Recipes and How-to's for Farm Fresh Products
Anyone can make fresh butter even if you don't have access to natural Real milk. It's fun and educational for children as well. It takes less than 30-minutes and costs less than $4 if you buy a quart of cream from the local grocery store. Contrary to popular belief, real butter is far healthier than any of the fake stuff. Think about it as you read the list of chemicals contained in the fake stuff and tell me you really think it's healthier. What about health and Butter?

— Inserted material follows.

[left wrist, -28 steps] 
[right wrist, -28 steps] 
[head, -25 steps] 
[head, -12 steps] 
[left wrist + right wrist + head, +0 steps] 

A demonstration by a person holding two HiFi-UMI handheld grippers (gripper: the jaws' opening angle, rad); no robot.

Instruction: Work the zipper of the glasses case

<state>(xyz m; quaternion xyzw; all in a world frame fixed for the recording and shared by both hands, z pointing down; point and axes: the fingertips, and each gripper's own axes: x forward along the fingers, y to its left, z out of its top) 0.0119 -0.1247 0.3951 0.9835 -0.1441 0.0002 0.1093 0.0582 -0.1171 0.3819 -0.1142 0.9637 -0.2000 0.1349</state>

There are some different variations on butter making though the end process is the same. You can let the whole milk or cream sour or not, and you can skim the cream off the milk or not. In any case, only the cream makes the butter. If you shake whole milk until you have butter, you just have a lot more buttermilk than if you had skimmed the cream from it; the butter volume is the same so why waste the milk? Personally, I don't like sour cream butter which isn't near as common as it used to be; most people haven't even heard of it. As for skimming, I'm not going to waste the milk turning it to a larger volume of buttermilk when I can skim it and enjoy both. If you leave your milk or cream warm to long, it will sour. A couple of hours is all that's needed to get it to room temperature.
How to do it - If you don't have real natural milk you can buy Heavy Cream from any grocery store. Of course fresh natural milk is better but use what you have available. If you will use fresh natural milk, let the cream rise to the top and skim it off, this is heavy cream. What you are left with is X % or skim milk depending on how much cream you left. Put the heavy cream in a glass container like a common mason jar and let it warm to room temperature (an hour or so is long enough); don't leave it so long that it sours unless you like sour cream butter as some do. Don't fill the jar more than about ¾ full so there is plenty of room for the cream to slosh sufficiently.

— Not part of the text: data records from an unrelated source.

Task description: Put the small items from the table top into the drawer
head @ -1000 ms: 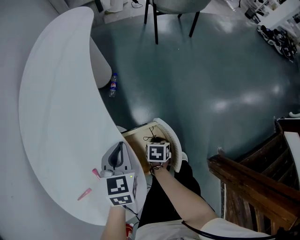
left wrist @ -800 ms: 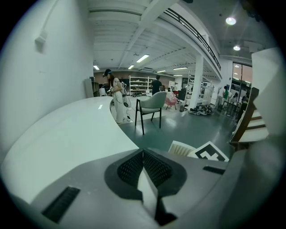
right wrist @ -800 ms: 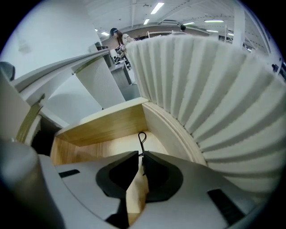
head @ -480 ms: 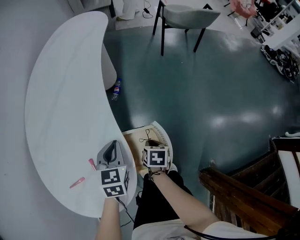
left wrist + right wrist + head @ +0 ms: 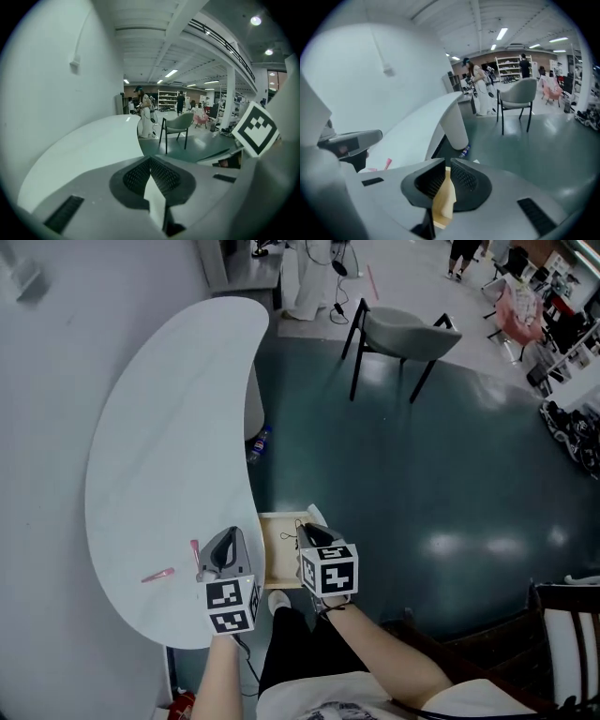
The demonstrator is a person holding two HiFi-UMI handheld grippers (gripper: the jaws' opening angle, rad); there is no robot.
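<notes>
Of the small pink items, one [image 5: 195, 557] lies on the white table top [image 5: 159, 446] just beside my left gripper [image 5: 231, 532], and the other [image 5: 157, 575] lies a bit further out toward the wall side. The wooden drawer [image 5: 279, 557] stands pulled open at the table's edge, with my right gripper [image 5: 310, 533] above its far side. My left fingers are pressed together on nothing, and my right fingers stand a thin slit apart, gripping nothing.
</notes>
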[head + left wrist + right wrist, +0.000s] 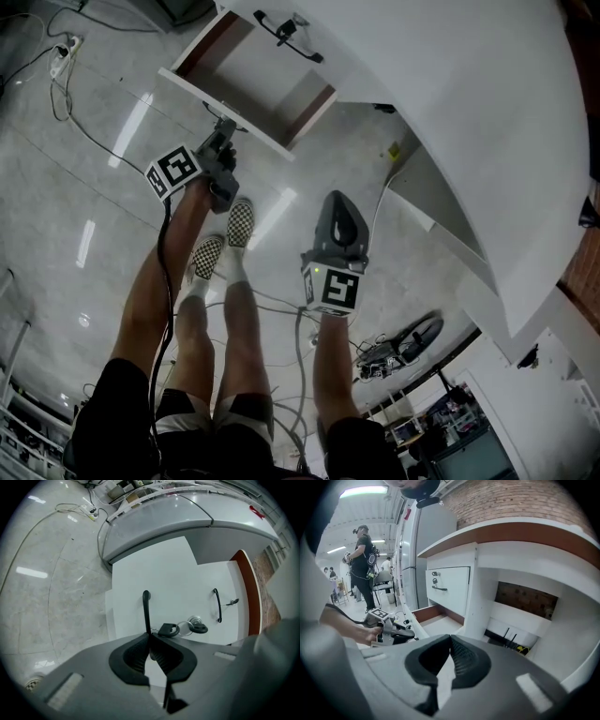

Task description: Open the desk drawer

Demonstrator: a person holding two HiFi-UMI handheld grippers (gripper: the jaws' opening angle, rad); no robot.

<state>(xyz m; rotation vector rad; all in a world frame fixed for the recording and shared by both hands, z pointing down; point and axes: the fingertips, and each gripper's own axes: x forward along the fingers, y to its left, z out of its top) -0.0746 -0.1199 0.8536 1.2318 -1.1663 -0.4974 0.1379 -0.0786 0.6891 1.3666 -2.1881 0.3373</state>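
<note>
The white desk drawer (272, 84) stands pulled out, its brown inside showing. In the left gripper view its thin black handle (146, 607) runs upright, and my left gripper (149, 638) is shut on the handle's lower end. From the head view the left gripper (223, 131) sits at the drawer's front edge. A bunch of keys (193, 627) hangs from the lock beside the handle. My right gripper (339, 204) hovers apart, to the right of the drawer; its jaws (450, 639) are shut on nothing. The right gripper view shows the open drawer (433, 618) and the left gripper (389, 631).
A second drawer (447, 585) with a black handle (217, 605) sits above the open one. Cables and a power strip (64, 56) lie on the shiny floor. My legs and checkered shoes (225, 239) stand just behind the drawer. People (363, 559) stand far off.
</note>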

After the cream is at or near room temperature, just take turns shaking the jar as vigorously as you can, but it is not necessary to get to wild with it. In about 15-minutes you will have two things in the jar; butter and buttermilk. First the heavy cream will thicken to delicious natural whipped cream which you could use in place of the fake whipped creams on the market. Then you will notice that it begins to seperate as tiny noduals appear. Just a few shakes later and you have your butter. Gently mash the butter in a bowl to get out the rest of the buttermilk and lightly salt it. There you have it!! Drink the buttermilk or use it to make homemade buttermilk pancakes or biscuits.
There is nothing like homemade, but it can be hard to find these days. Following is a good recipe for Buttermilk pancakes with some variations which you can use if you like.

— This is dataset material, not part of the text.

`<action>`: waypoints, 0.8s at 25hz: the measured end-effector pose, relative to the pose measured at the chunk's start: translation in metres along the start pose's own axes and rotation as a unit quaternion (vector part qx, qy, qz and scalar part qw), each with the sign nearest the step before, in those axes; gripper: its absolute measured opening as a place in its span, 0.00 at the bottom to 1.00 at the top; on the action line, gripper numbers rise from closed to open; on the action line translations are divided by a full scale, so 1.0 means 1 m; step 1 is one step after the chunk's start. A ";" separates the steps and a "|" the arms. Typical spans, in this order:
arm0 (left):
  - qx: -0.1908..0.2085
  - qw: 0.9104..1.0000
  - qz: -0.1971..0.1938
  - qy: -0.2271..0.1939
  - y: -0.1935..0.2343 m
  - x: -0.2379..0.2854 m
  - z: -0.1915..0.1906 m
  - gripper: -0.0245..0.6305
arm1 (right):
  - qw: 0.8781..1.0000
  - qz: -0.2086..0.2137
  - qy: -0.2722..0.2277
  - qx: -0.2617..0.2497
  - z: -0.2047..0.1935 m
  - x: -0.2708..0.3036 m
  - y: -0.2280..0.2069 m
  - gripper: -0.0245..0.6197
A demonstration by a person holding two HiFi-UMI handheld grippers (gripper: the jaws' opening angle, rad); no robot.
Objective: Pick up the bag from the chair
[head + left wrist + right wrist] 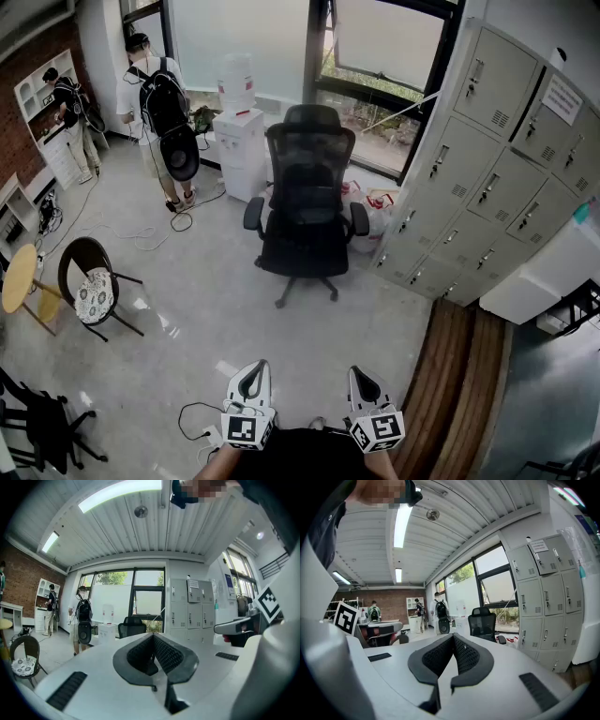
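A black mesh office chair [307,202] stands mid-room on the pale floor, facing me. Its seat holds a dark shape [306,221] that I cannot tell apart from the black upholstery. My left gripper [251,377] and right gripper [362,380] are low at the bottom of the head view, side by side and well short of the chair, both shut with nothing between the jaws. The chair shows small and far beyond the closed tips in the left gripper view [131,627] and a little right of the tips in the right gripper view [483,623].
Grey lockers [487,169] line the right wall, with a wooden step [464,394] before them. White plastic bags [380,214] lie behind the chair. A water dispenser [240,141] and a person with a backpack [161,112] stand at the back. A small round chair [92,292] is left; a cable [199,424] lies near my feet.
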State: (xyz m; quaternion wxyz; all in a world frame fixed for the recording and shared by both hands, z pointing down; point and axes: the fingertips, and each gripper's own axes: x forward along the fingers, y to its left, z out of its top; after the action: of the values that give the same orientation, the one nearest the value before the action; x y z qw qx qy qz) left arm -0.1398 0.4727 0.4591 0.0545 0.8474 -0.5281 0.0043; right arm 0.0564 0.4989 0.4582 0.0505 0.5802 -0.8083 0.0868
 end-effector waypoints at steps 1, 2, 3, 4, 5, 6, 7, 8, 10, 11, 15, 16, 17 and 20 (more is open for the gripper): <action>0.001 1.000 0.000 0.001 0.000 0.000 0.000 0.04 | 1.000 0.000 0.000 0.000 0.000 0.000 0.001 0.04; 0.002 1.000 0.000 0.002 0.000 -0.001 -0.001 0.04 | 1.000 0.001 -0.001 -0.001 0.001 0.000 0.001 0.04; 0.002 1.000 0.000 0.003 0.000 -0.002 -0.001 0.04 | 1.000 0.001 -0.002 0.000 0.001 -0.001 0.002 0.04; 0.001 1.000 -0.001 0.004 0.000 -0.002 -0.002 0.04 | 1.000 0.002 -0.002 0.000 0.001 -0.001 0.003 0.04; 0.001 1.000 -0.001 0.004 0.000 -0.002 -0.002 0.04 | 1.000 0.003 -0.002 0.000 0.001 -0.001 0.003 0.04; 0.001 1.000 -0.002 0.005 0.000 -0.002 -0.001 0.04 | 1.000 0.004 -0.002 -0.001 0.001 -0.001 0.004 0.04; 0.000 1.000 -0.002 0.005 -0.001 -0.002 -0.002 0.04 | 1.000 0.005 -0.001 -0.001 0.001 -0.001 0.004 0.04; 0.000 1.000 -0.002 0.006 -0.002 -0.002 -0.002 0.04 | 1.000 0.007 0.000 -0.001 0.001 -0.001 0.004 0.04; -0.001 1.000 -0.001 0.007 -0.003 -0.001 -0.003 0.04 | 1.000 0.009 -0.001 0.000 0.002 -0.001 0.004 0.04; -0.002 1.000 -0.002 0.008 -0.004 -0.001 -0.003 0.04 | 1.000 0.009 -0.004 0.003 0.003 -0.001 0.003 0.04; 0.000 1.000 -0.002 0.009 -0.007 0.001 -0.002 0.04 | 1.000 0.005 -0.019 0.015 0.008 -0.005 -0.002 0.04; 0.001 1.000 -0.002 0.009 -0.009 0.002 -0.002 0.04 | 1.000 0.004 -0.019 0.014 0.007 -0.006 -0.004 0.04; 0.001 1.000 -0.001 0.009 -0.011 0.002 -0.002 0.04 | 1.000 0.003 -0.017 0.011 0.007 -0.008 -0.006 0.04; 0.001 1.000 0.003 0.011 -0.017 0.003 -0.003 0.04 | 1.000 0.003 -0.010 0.004 0.003 -0.011 -0.012 0.04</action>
State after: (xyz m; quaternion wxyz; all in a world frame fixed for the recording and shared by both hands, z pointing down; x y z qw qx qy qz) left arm -0.1232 0.4781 0.4607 0.0596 0.8460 -0.5297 0.0139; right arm 0.0711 0.5050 0.4546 0.0400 0.5784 -0.8103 0.0849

I always mix my dry ingredients together first, then I add everything except the Buttermilk hand mixing only with a fork, then I add the Buttermilk to get the consistency that I want. If you run out of Buttermilk, you can finish with a little milk or water. Pancake mix should be slightly lumpy, and should sit for a few minutes as it will thicken significantly which you may have to thin. I never add sugar to my mix though you can.
- 2 cups flour, anything except self rising, all purpose works well.
- 1 Tsp salt; there is no advantage to "sea" salt or "kosher" salt.
- 1 Tsp Baking Powder
- 1/2 Tsp Baking Soda, we use both to balance acidity.
- 1 Egg
- 2 1/4 cups fresh natural Buttermilk; not commercial buttermilk. Personally, I'd rather use real milk than fake commercial buttermilk.
- 3 Tblsp Butter or shortening, I like bacon or sausage grease instead.
- Sugar - Some people add sugar up to 2 tablespoons. For what reason I don't know. Afterall, it's pancakes and your likely to top it with something richly sweet.
- Vanilla - Or any other flavoring. If you're going to use it, it's worth using the real thing. I don't because I use natural bacon or sausage grease instead of butter or shortening as my flavoring.